JOURNAL ARTICLE
REVIEW

Ursodeoxycholic acid for primary biliary cirrhosis

Yan Gong, Zhi Bi Huang, Erik Christensen, Christian Gluud
Cochrane Database of Systematic Reviews 2008 July 16, (3): CD000551
18677775

BACKGROUND: Primary biliary cirrhosis is an uncommon autoimmune liver disease with unknown aetiology. Ursodeoxycholic acid (UDCA) has been used for primary biliary cirrhosis, but the effects remain controversial.

OBJECTIVES: To evaluate the benefits and harms of UDCA on patients with primary biliary cirrhosis against placebo or no intervention.

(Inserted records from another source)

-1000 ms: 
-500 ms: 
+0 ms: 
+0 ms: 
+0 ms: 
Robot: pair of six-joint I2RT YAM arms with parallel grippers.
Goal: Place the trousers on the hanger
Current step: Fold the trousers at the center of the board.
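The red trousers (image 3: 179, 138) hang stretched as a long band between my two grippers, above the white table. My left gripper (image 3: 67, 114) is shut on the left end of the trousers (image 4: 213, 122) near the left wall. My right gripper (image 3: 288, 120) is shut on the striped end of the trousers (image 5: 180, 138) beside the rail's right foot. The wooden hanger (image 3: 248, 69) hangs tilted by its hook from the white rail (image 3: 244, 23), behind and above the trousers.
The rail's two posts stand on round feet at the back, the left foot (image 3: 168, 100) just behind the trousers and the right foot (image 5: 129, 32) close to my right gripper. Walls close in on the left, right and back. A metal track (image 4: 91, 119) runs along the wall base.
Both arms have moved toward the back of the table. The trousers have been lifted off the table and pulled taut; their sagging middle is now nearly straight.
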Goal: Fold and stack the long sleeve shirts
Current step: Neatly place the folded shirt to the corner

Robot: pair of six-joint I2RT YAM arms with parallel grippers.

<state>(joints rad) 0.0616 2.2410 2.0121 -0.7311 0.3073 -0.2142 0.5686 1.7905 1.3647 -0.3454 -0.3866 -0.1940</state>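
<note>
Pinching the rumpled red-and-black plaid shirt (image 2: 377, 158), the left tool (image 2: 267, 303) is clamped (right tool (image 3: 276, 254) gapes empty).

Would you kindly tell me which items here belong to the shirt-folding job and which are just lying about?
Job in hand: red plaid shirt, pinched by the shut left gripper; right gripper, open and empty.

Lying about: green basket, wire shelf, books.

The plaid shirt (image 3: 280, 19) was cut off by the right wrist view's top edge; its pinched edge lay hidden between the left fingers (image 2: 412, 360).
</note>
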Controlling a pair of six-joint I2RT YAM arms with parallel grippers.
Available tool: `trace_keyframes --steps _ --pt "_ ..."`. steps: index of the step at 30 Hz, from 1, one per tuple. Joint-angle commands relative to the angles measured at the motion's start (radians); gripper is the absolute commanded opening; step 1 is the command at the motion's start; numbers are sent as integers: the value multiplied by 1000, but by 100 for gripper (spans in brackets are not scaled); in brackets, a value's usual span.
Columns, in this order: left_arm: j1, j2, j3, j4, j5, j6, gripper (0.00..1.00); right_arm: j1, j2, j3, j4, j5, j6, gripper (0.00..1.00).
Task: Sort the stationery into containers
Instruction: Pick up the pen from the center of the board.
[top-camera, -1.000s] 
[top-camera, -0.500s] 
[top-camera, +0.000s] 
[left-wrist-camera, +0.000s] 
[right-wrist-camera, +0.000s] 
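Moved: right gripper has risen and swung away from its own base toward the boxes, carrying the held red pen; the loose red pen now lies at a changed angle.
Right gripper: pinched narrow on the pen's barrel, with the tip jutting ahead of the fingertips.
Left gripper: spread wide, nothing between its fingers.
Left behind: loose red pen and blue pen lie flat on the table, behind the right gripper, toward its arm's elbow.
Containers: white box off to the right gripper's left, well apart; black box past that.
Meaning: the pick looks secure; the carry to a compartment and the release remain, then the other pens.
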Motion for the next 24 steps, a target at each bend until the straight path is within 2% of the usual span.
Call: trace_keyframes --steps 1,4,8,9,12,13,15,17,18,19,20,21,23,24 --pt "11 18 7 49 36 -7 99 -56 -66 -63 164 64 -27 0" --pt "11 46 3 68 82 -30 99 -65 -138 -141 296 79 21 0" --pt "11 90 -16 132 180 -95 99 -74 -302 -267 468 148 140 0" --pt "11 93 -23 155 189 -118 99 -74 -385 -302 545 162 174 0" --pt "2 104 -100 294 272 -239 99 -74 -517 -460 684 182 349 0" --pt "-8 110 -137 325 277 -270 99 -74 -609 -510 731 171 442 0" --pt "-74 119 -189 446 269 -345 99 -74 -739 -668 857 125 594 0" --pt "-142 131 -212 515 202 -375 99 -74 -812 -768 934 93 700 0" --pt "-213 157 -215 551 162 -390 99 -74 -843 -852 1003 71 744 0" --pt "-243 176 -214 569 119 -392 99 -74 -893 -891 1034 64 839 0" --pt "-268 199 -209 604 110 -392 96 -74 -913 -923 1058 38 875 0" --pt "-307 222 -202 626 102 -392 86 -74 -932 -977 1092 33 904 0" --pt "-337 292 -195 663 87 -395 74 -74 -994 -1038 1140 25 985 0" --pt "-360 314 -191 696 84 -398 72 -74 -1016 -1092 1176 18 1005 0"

SEARCH STRATEGY: We searched The Cochrane Hepato-Biliary Group Controlled Trials Register, The Cochrane Central Register of Controlled Trials on The Cochrane Library, MEDLINE, EMBASE, SCI-EXPANDED, The Chinese Biomedical CD Database, LILACS, and the references of identified studies. The last search was performed in January 2007.

SELECTION CRITERIA: Randomised clinical trials evaluating UDCA versus placebo or no intervention in patients with primary biliary cirrhosis.

DATA COLLECTION AND ANALYSIS: The primary outcomes were mortality and mortality or liver transplantation. Binary outcomes were reported as odds ratio (OR) or relative risk (RR) and continuous outcomes as weighted mean difference, all with 95% confidence intervals (CI). Meta-regression was used to investigate the associations between UDCA effects and quality of the trial, UDCA dose, trial duration, and patient's severity of primary biliary cirrhosis. We also used Bayesian meta-analytic approach to estimate the UDCA effect as sensitivity analysis.

MAIN RESULTS: Sixteen randomised clinical trials evaluating UDCA against placebo or no intervention were identified. Data from three trials have been updated. Nearly half of the trials had high risk of bias. The combined results demonstrated no significant effects favouring UDCA on mortality (OR 0.97, 95% CI 0.67 to 1.42) and mortality or liver transplantation (RR 0.92, 95% CI 0.71 to 1.21). The findings were supported by the Bayesian meta-analyses. UDCA did not improve pruritus, fatigue, autoimmune conditions, liver histology, or portal pressure. UDCA seemed to improve biochemical variables, like serum bilirubin, ascites, and jaundice, but the findings were based on few trials with sparse data. The use of UDCA is significantly associated with adverse events, mainly weight gain.

AUTHORS' CONCLUSIONS: This systematic review did not demonstrate any benefit of UDCA on mortality and mortality or liver transplantation of patients with primary biliary cirrhosis. The few beneficial effects could not be due to random errors or outcome reporting bias.